Third-party adapters

Reach for a third-party adapter only when the SDK's built-in provider integration points are not enough. If you are using OpenAI models only with this SDK, prefer the built-in OpenAIResponsesModel path instead of Any-LLM or LiteLLM. Third-party adapters are for cases where you need to combine OpenAI models with non-OpenAI providers, or need adapter-managed provider coverage or routing that the built-in paths do not provide. Adapters add another compatibility layer between the SDK and the upstream model provider, so feature support and request semantics can vary by provider. The SDK currently includes Any-LLM and LiteLLM as best-effort, beta adapter integrations.

Any-LLM

Any-LLM support is included on a best-effort, beta basis for cases where you need Any-LLM-managed provider coverage or routing.

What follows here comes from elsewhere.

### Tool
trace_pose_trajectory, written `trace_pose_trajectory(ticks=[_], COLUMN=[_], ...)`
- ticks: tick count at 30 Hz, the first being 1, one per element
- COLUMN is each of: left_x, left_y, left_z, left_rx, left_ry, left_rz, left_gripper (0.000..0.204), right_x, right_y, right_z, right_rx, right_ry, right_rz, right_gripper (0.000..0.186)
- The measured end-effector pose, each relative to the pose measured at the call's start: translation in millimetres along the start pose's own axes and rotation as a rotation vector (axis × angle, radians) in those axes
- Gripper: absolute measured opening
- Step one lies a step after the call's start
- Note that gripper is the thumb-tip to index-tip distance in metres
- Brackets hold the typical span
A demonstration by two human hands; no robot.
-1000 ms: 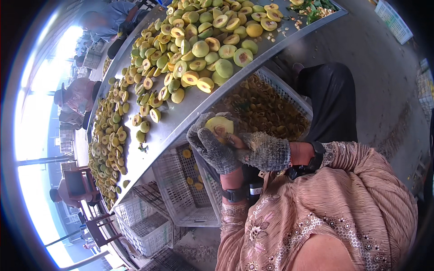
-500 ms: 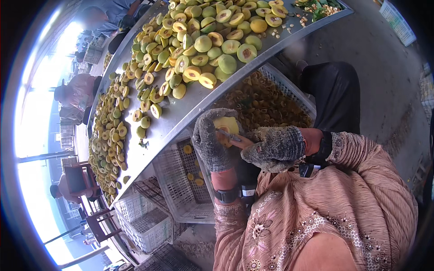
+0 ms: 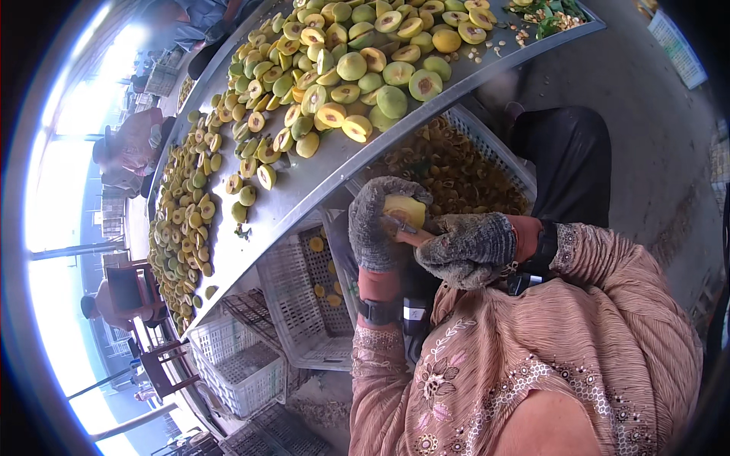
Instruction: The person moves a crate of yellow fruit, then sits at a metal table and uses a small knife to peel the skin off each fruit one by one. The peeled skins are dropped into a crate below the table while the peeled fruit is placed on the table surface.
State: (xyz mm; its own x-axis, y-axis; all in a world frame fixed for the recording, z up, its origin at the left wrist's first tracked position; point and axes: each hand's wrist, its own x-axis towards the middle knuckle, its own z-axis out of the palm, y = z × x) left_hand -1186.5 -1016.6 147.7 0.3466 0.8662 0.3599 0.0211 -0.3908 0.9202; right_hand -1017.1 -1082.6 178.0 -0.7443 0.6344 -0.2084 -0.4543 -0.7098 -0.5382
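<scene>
A grey knitted glove covers my left hand (image 3: 372,232), which is closed around a yellow, peach-like fruit half (image 3: 409,208), its cut face turned up. Also gloved, my right hand (image 3: 473,249) grips a small knife (image 3: 414,236) with an orange-brown handle. The short metal blade meets the cut face near its middle; its tip is hard to make out. Both hands are close together in front of my chest, just below the edge of the metal table (image 3: 334,181). Many similar halves (image 3: 351,67) with brown centres lie heaped on that table.
Beneath the table is a crate (image 3: 487,133) full of brownish fruit scraps. Left of my legs stands another crate (image 3: 304,292) with several fruit pieces, beside a white crate (image 3: 236,368). Green leaves (image 3: 549,29) and pale bits lie at the table's corner. Other people sit beyond it.
My left hand has shifted right with the fruit half, closer to my right hand. The knife remains against the fruit, its handle now slightly lower and farther right. The view has turned a little.
</scene>
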Motion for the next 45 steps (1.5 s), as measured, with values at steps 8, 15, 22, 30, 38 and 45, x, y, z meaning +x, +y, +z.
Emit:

Depending on the upstream provider path, Any-LLM may use the Responses API, Chat Completions-compatible APIs, or provider-specific compatibility layers.

If you need Any-LLM, install openai-agents[any-llm], then start from examples/model_providers/any_llm_auto.py or examples/model_providers/any_llm_provider.py. You can use any-llm/... model names with MultiProvider, instantiate AnyLLMModel directly, or use AnyLLMProvider at run scope. If you need to pin the model surface explicitly, pass api="responses" or api="chat_completions" when constructing AnyLLMModel.

Any-LLM remains a third-party adapter layer, so provider dependencies and capability gaps are defined upstream by Any-LLM rather than by the SDK. Usage metrics are propagated automatically when the upstream provider returns them, but streamed Chat Completions backends may require ModelSettings(include_usage=True) before they emit usage chunks. Validate the exact provider backend you plan to deploy if you depend on structured outputs, tool calling, usage reporting, or Responses-specific behavior.

LiteLLM

LiteLLM support is included on a best-effort, beta basis for cases where you need LiteLLM-specific provider coverage or routing.

If you need LiteLLM, install openai-agents[litellm], then start from examples/model_providers/litellm_auto.py or examples/model_providers/litellm_provider.py. You can use litellm/... model names or instantiate LitellmModel directly.

Some LiteLLM-backed providers do not populate SDK usage metrics by default. If you need usage reporting, pass ModelSettings(include_usage=True) and validate the exact provider backend you plan to deploy if you depend on structured outputs, tool calling, usage reporting, or adapter-specific routing behavior.